Sunday, January 25, 2015

Schweizer Kirchen-Chefs verteidigen Mohammed-Karikaturen

«Keine Grenzen für Humor – im Dienst der Redefreiheit», forderte Cabu. Der Karikaturist der französischen Satirezeitung «Charlie Hebdo» starb im Kugelhagel islamistischer Attentäter. Jetzt schaltet sich Bischof Charles Morerod, Präsident der Arbeitsgruppe Islam der Schweizer Bischofskonferenz, in die Debatte um die Mohammed-Karikaturen ein. Er verteidigt die Abbildungen des Propheten. «Eine Mohammed-Karikatur kann zwar verletzend sein – das trifft vor allem für jene zu, die sie wörtlich neh- men –, das rechtfertigt aber nicht, dass man zu den Waffen greift», sagt Morerod, Bischof von Lausanne, Genf und Freiburg. Das Attentat von Paris zeige, dass man mehr für das Verständnis anderer Kulturen tun müsse. «Man muss die Leute besser ausbilden, bei uns und überall. Dort, wo eine einseitige und oberflächliche Sicht auf andere Religionen herrscht, ist es einfacher, gewaltbereite Fanatiker zu finden», sagt er. «Es ist die Aufgabe jeder Religion, Fanatismus in den eigenen Reihen zu verhindern.» Witze machen über Religion ist auch für Urban Federer, Abt von Einsiedeln und Mitglied der Bischofskonferenz, kein Sakrileg. «Eine gute Karikatur weist auf Missstände hin und entlarvt sie. Davon sollen Religion und Kirche nicht ausgeschlossen bleiben», sagt Federer.

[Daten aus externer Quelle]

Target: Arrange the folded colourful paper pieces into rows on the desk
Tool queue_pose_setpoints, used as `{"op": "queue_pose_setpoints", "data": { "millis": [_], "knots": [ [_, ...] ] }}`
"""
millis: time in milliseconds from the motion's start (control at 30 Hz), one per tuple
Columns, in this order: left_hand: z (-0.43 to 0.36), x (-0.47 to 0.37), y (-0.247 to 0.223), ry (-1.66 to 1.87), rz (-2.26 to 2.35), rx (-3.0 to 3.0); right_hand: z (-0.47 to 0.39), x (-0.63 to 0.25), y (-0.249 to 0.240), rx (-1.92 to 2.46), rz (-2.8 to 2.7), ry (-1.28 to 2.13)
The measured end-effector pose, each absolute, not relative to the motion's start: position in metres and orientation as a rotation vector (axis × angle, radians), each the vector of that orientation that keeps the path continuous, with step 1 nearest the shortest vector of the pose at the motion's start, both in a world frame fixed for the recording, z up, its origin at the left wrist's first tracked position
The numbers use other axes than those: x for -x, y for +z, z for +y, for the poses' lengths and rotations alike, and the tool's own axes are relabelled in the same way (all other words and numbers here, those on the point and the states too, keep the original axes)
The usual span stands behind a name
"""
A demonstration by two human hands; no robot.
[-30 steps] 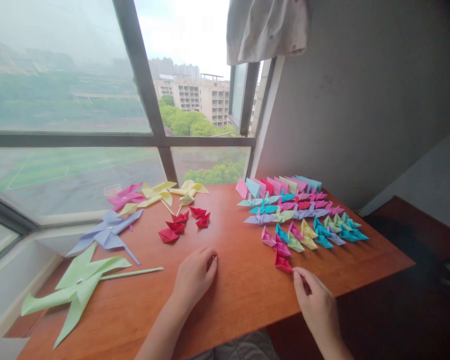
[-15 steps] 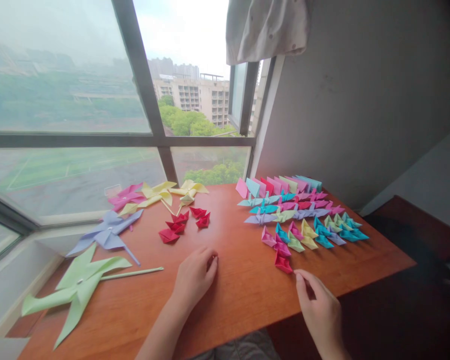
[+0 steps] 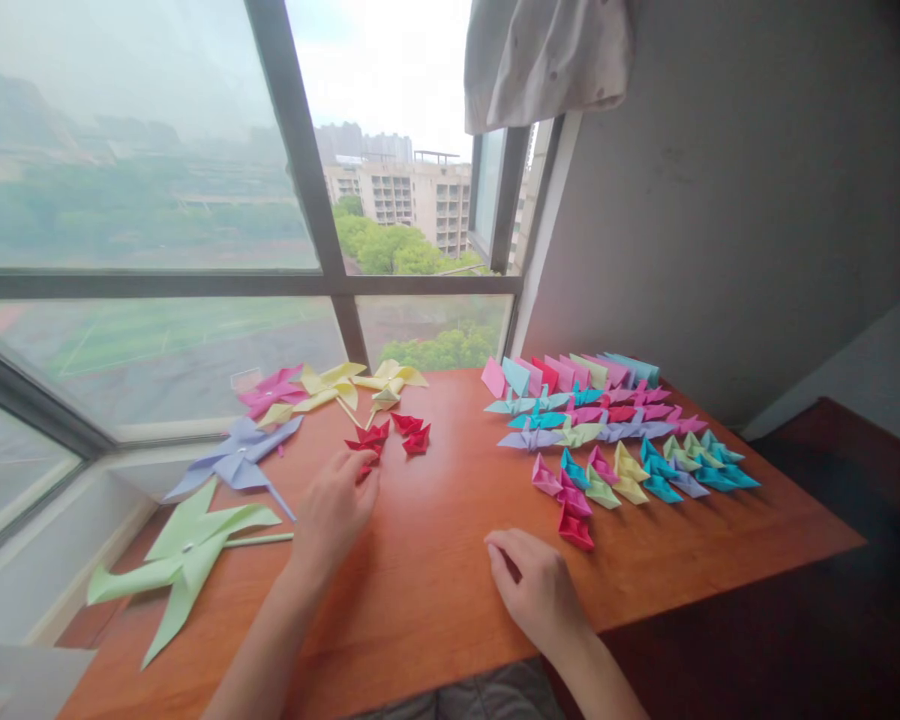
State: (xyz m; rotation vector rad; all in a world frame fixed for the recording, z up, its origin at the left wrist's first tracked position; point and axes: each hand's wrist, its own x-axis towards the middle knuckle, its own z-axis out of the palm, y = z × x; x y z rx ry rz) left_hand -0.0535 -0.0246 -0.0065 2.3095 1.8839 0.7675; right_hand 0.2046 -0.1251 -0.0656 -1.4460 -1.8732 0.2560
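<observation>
My left hand reaches to the small group of red paper boats left of the table's middle. Its curled fingers close on the nearest red boat, which they mostly cover. My right hand rests low over the table front with thumb and fingers drawn together and nothing visible in them. Beyond it, a single red paper boat stands at the near end of rows of pink, blue, green, yellow and purple boats.
Folded paper cranes and upright folded papers line the back right of the wooden table. At left lie pinwheels: green, purple, pink and yellow. Windows and a wall border the table.
My left hand has moved forward and left onto the red boats. My right hand has drawn back leftward from the red boat at the right. The view has shifted slightly.
</observation>
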Motion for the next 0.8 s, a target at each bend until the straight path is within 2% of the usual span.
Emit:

Das gelte auch für christliche Würdenträger. «Bereits im 16. Jahrhundert hat der italienische Priester Philipp Neri der Kirche und dem Papst auf humorvolle Art den Spiegel vorgehalten und auf Missstände aufmerksam gemacht – er wurde heiliggesprochen!» Noch deutlicher verteidigt der Schweizerische Evangelische Kirchenbund (SEK) die Mohammed-Karikaturen. «In unserer Kultur ist Satire erlaubt», sagt SEK-Sprecherin Anne Durrer. «Presse-, Kunst- und Meinungsfreiheit gehören zu unseren Grundwerten, auch wenn gewisse Aussagen schmerzen können.» In demokratischen Gesellschaften würden sich Christen auch über die eigene Religion mokieren. «Die eigene Tradition kritisch und mit Humor zu widerspiegeln, ist im Christentum seit Jahrhunderten etabliert.» Derweil trieben die Mohammed-Karikaturen von «Charlie Hebdo» auch vergangene Woche Tausende Muslime auf die Strassen. In Afghanistan skandierte die aufgebrachte Menge: «Tod den Feinden des Islam.» In der pakistanischen Hauptstadt Islamabad marschierten 15 000 Demonstranten an einem Protestzug mit – und riefen: «Köpft die Gotteslästerer.»